Surety bonds: 7 reasons why they can make great alternatives to security deposits

Jason Van Steenwyk
Jason Van Steenwyk | 7 min. read

Published on September 4, 2015

Last year, we shared some tips for property managers and owners on managing security deposits. Because many laws have changed at the state and local level since then, we invite you to check out Buildium Laws, our directory of information on security deposit law and other laws at the state level.

You just showed a unit to a young couple, and they loved it. They both have steady jobs. Their background check looks great, their credit check is rock-solid, and their references are excellent. By all appearances they’d make model tenants.

But there’s one hitch: They ju­st moved to the area, and they just started new jobs. You want to get the apartment rented, of course, and they’re ready to sign a lease. But they just don’t have the extra two months’ rent on hand your company requires as a security deposit.

It would be a shame not to rent the apartment. But, of course, as a manager and an agent of the property’s owners, you have to cover your risk. What can you do? Surely there must be an arrangement you can make.

It turns out there is: Have the tenant post a surety bond.
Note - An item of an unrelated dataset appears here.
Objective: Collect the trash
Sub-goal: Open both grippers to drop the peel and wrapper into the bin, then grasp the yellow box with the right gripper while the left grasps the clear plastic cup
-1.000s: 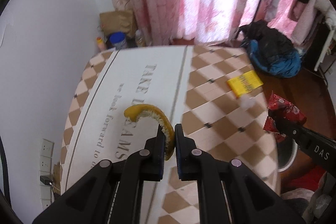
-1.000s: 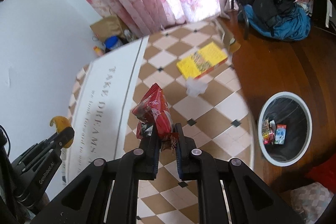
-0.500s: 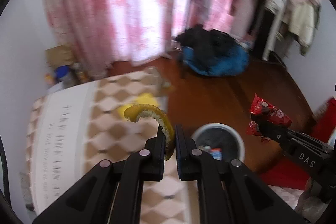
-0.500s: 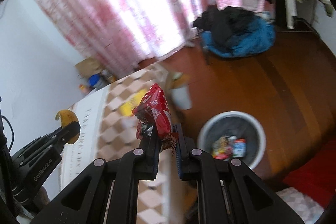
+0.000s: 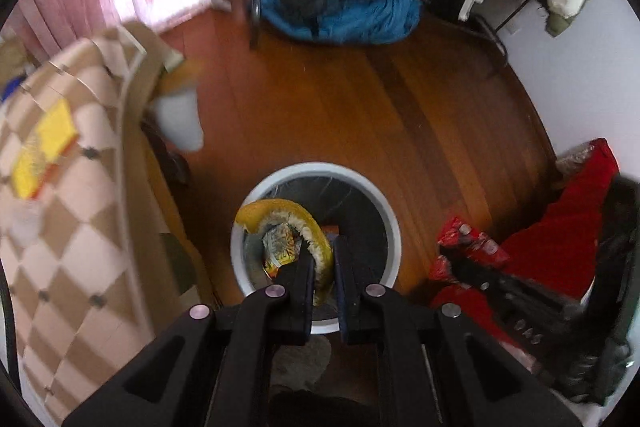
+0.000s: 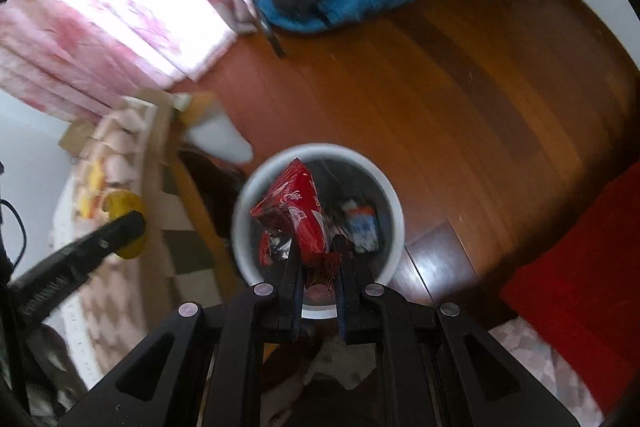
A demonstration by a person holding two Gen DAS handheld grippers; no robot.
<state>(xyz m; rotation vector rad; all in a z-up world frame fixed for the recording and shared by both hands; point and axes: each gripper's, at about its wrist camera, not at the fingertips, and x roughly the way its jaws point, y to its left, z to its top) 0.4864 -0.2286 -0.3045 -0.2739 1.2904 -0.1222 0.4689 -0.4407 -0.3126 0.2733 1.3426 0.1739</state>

While not well understood by most consumers, the bond arrangement can be a viable alternative with advantages for the property management company and tenant alike?

What is a Surety Bond?

A surety bond is a form of insurance that provides a contractual promise: If the tenant fails to abide by the term of their lease in some way (property damage, for example), the bond company stands ready to compensate the property managers/owners up to the limits of the bond.

If you’ve ever had to bail someone out of jail, you have an idea about how bonds work. Bail may be set at $1,000, but you only have to put up $100 in order to get the bail company to bail out the detained person. The bail company puts up the rest, believing they’ll get refunded and profit when your friend or relative shows up for the hearing. (If the detainee skips the hearing, they forfeit the bond and the bail company goes after them!)

In the residential apartment industry, surety bonds work similarly: The renter puts up a percentage of the required deposit (often 17.5 to 20 percent of the total sum). If you as a property owner have a claim against the tenant (one that would otherwise count against the security deposit), then you place a claim with the surety company.  The protection lasts for the length of the lease, or up to five years, whichever comes first. If more money needs to be collected from the tenant, the bond company will take care of that collection.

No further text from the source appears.